Could you write out the line containing "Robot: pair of" and all the lines below it in the data, exactly, through the final one and nothing else?

**RAW DATA**
....
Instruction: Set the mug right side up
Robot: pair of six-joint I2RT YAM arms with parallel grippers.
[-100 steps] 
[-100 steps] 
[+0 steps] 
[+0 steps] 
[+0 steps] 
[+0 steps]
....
**WRITTEN RESPONSE**
Robot: pair of six-joint I2RT YAM arms with parallel grippers.
[-100 steps] 
[-100 steps] 
[+0 steps] 
[+0 steps] 
[+0 steps] 
[+0 steps]

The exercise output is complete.